Microscale characterization and PLY-Level modeling of transverse fracture in polymer-matrix composites

This thesis describes experimental and numerical research concerning transverse fracture in fiber reinforced polymer matrix composites (PMCs). Transverse fracture is one of the most common and initial types of damage seen in PMCs and is considered a precursor to other more severe damage modes. Understanding how transverse cracks propagate at the microscale and how to model transverse fracture at the ply-level in PMCs remain topics of ongoing research and motivate the work in this thesis. The first part of this thesis describes an experimental effort to image and analyze the evolution of microscale transverse tensile fracture in tape-laminate carbon/epoxy composites under far-field mode-I loading. A transverse double cantilever beam (TDCB) specimen is developed with fibers surrounding the crack-tip oriented in the transverse direction.
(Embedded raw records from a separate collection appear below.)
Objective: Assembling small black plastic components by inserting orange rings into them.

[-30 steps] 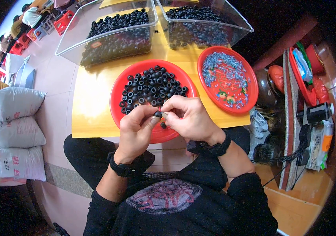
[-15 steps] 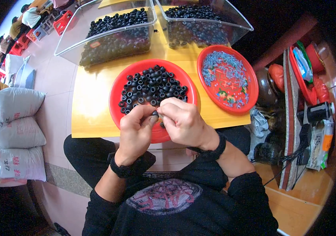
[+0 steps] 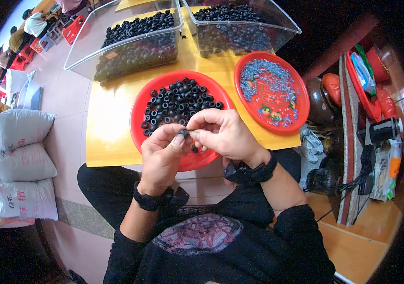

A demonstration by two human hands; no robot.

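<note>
Between the thumb and fingers of my left hand (image 3: 160,152) is a small black ring-shaped piece (image 3: 183,133). My right hand (image 3: 228,135) meets it from the right, thumb and forefinger pinched at the piece's edge; whatever they grip is too small to make out. Both hands hover over the near part of a round red plate (image 3: 136,106). Heaped on that plate are many similar hollow black pieces (image 3: 178,102). To the right, a second red plate (image 3: 302,111) with a printed pattern carries scattered tiny bluish bits (image 3: 268,71).
Two clear plastic bins (image 3: 135,52) of black pieces stand along the far side of the yellow table (image 3: 109,146). Stacked white sacks (image 3: 22,163) are on the floor at left. Bags and jars crowd a shelf (image 3: 346,142) at right. People sit far left.
My right hand has turned and opened up its curled fingers into a looser pinch. The black piece now shows more plainly in my left fingers. The view has shifted slightly.
</note>
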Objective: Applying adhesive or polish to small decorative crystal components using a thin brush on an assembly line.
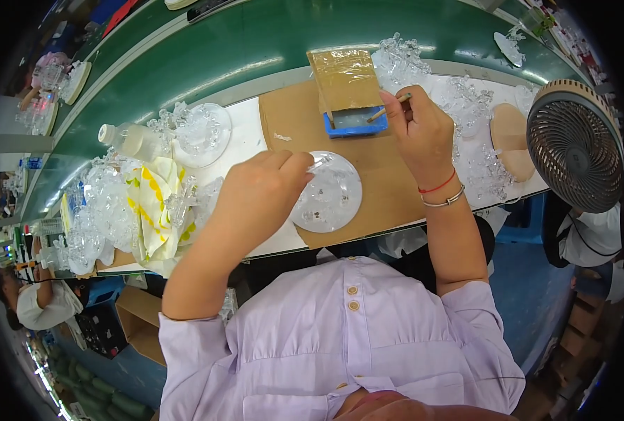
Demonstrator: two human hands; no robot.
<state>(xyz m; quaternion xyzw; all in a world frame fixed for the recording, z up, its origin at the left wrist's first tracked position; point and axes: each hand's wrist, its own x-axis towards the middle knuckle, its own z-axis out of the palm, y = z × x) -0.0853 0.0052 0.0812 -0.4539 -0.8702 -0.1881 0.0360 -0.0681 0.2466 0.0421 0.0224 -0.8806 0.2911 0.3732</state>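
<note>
My right hand (424, 130) is closed around a thin brown stick (389, 111), its lower end reaching into a shallow blue tray (357, 132). A flap of tape-covered cardboard (345, 77) stands over the tray's far side. My left hand (266, 189) pinches a small clear plastic piece (319, 165) above a round whitish plate (340, 217). Several small specks or parts show on that plate; they are too small to name. Both plate and tray sit on a brown cardboard sheet (389, 179). A second short stick (330, 121) leans at the tray's left end.
Clear plastic pieces (109, 196) are heaped at the left, beside a yellow-and-white bag (158, 217), a bottle (126, 140) and a round plate (210, 130). More clear pieces (466, 105) lie at the right, near a round fan (575, 147). A green surface (277, 52) runs behind.
</note>
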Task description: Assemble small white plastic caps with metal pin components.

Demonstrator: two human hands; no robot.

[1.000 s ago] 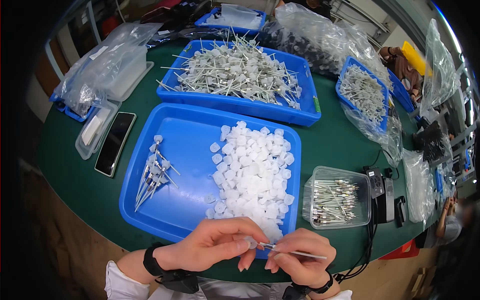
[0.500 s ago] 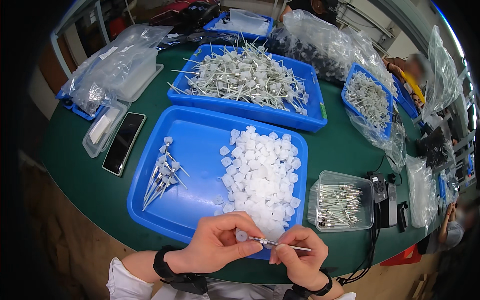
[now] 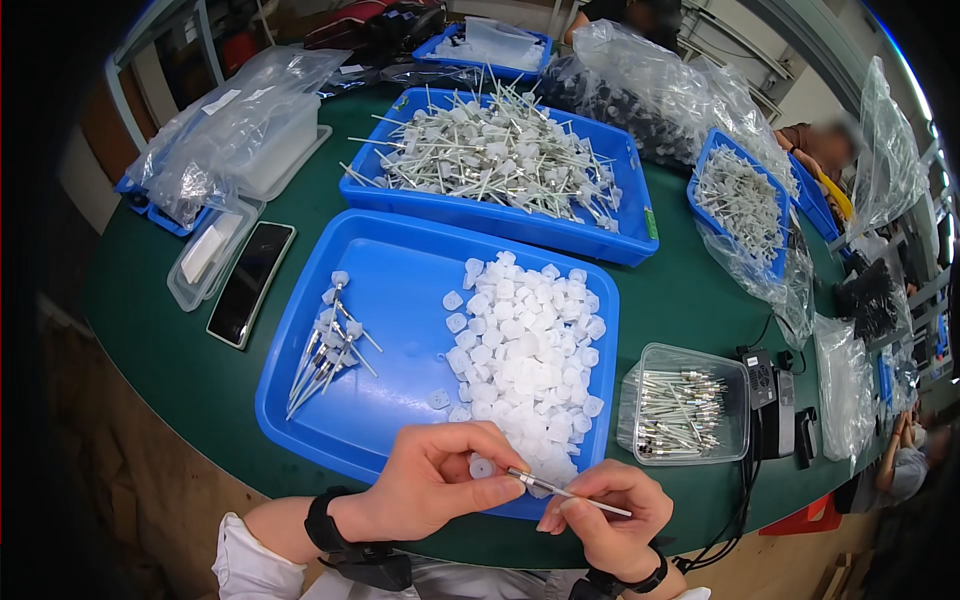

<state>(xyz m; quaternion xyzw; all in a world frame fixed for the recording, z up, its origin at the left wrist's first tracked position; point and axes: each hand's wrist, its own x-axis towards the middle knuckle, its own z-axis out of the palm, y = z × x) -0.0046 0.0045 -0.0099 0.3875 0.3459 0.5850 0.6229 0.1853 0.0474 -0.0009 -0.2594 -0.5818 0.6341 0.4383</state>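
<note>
A thin metal rod (image 3: 543, 486) with a thicker, collared section is held between my two hands over the near edge of the front blue tray (image 3: 395, 380). My left hand (image 3: 440, 478) is closed, its thumb and fingertips at the rod's thicker end. A small white plastic cap (image 3: 482, 467) shows among those same fingers. My right hand (image 3: 618, 510) pinches the rod's slim part, and the tip sticks out to the right. Beneath and beyond my hands lies a heap of white caps (image 3: 525, 350) in the tray. At its left lies a small pile of capped rods (image 3: 330, 350).
Behind stands a blue bin (image 3: 640, 235) heaped with capped rods. To the right are a clear box (image 3: 690, 457) of bare rods and a black device (image 3: 770, 400) with cables. A phone (image 3: 250, 285) lies left. Another blue tray (image 3: 740, 200) and a person (image 3: 825, 150) are farther right.
My right hand has shifted slightly right and tips the rod's slim end a little lower. More of the thicker section now lies at my left fingertips.
</note>
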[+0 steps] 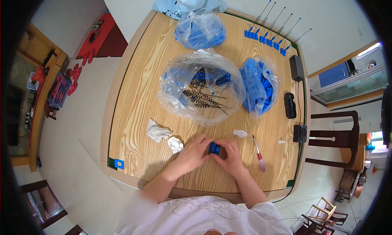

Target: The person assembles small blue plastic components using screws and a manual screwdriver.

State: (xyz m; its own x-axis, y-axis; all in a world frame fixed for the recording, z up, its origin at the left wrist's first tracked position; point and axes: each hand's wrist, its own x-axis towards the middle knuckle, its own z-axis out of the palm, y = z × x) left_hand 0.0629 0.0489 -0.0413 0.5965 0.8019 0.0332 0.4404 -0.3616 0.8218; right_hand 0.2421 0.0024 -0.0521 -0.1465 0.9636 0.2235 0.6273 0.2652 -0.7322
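Head view looks down at your two hands, which meet near the front edge of the wooden table point(134, 124). Your left hand point(195, 151) and your right hand point(231, 153) both have their fingers curled tight around one small blue plastic piece point(214, 149), which sits between them, just above the table top. Only a little bit of the blue piece shows, because your fingers hide most of it. Just to the left of your left hand lie two crumpled white tissues point(158, 132), one touching close to your hand and one a bit farther off. Just beyond your right hand is a small white scrap point(240, 133). To the right of your right hand lies a screwdriver point(258, 153) with a clear pink handle, with its tip pointing away from you. Farther back, in the middle of the table, sits a big clear plastic bag point(200, 86) that is open, with blue pieces and dark metal springs point(204, 98) inside it. Beside it on the right is a second clear bag point(258, 84) packed with blue pieces. Along the right edge of the table are three small black boxes point(290, 105) joined by a thin cord. At the far side sits a third bag of blue pieces point(200, 31), with a pale blue bag point(188, 1) behind it. In the far right corner, a row of finished blue pieces with long springs point(271, 31) stuck in them lies in a line.
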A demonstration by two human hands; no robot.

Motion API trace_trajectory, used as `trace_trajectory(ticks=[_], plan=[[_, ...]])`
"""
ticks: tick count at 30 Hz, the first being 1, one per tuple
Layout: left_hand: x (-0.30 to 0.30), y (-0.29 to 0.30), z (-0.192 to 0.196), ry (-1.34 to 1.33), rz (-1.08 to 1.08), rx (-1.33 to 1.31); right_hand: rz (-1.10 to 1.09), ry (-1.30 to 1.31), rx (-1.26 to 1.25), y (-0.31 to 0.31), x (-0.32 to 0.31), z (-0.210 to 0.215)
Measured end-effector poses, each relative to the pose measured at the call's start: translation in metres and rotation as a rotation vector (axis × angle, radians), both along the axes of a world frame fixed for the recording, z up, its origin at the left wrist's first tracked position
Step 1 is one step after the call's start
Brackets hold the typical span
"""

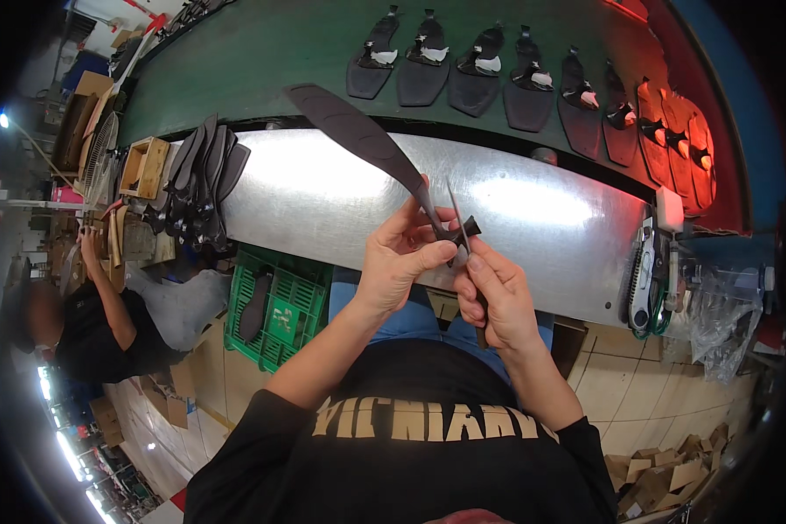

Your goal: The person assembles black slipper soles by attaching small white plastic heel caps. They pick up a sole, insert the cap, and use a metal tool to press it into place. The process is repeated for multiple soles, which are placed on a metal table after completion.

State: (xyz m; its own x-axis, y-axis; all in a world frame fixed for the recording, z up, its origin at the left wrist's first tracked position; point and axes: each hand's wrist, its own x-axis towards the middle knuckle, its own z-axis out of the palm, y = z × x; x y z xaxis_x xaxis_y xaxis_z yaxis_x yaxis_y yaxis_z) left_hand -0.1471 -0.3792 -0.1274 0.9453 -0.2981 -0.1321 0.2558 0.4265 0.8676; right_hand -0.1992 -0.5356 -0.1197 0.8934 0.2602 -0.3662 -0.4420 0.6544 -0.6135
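Note:
My left hand (389,266) is closed around the narrow end of a long black shoe sole (358,135). Its broad end points up and to the left, over the metal bench. A thin-bladed knife (453,199) is gripped in my right hand (502,297), its blade rising close beside the narrow end. Both hands meet there, and the left thumb presses near a small dark flared piece (472,226) at the tip. A small pale bit (459,257) shows between the fingers; what it is, I cannot make out.
Bench: metal top (533,210), black soles (203,175) piled left, a utility knife (643,275) right. Behind, a green belt (262,52) carries several black soles (476,83) with white pieces. A green crate (301,306) stands below left; another person (105,319) works at far left.

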Motion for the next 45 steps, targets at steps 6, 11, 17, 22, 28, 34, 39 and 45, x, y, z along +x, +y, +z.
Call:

TDCB specimens are wedge-loaded with a custom micromechanical test fixture and optically monitored at both the micro- and macroscale simultaneously. After testing, micro- and macroscale images are analyzed to determine relationships between far-field loading and microscale crack growth. The obtainable datasets from the proposed experiment enable creation and direct validation of finite element (FE) simulations of transverse tensile cracking in PMCs at the microscale and provide impetus for further model development. The second part of this thesis presents a generalized three-dimensional (3D) implementation of the floating node method (FNM). The FNM is a numerical method to iv discretely represent mesh-independent discontinuities in a material. The algorithm developed herein permits modeling of 3D angled transverse-cracks in PMCs in a FE framework. When elements are split to represent angled cracks with the FNM, the proposed scheme handles the complex partitioning and integration of the resulting polyhedron-shaped solid and cohesive-zone elements. A salient feature of the proposed algorithm is its ability to simulate growth and interaction of transverse cracks and delaminations in PMCs. The proposed algorithm is verified against a series of single-element tests with a wide range of crack angles and interaction combinations to ensure its robustness.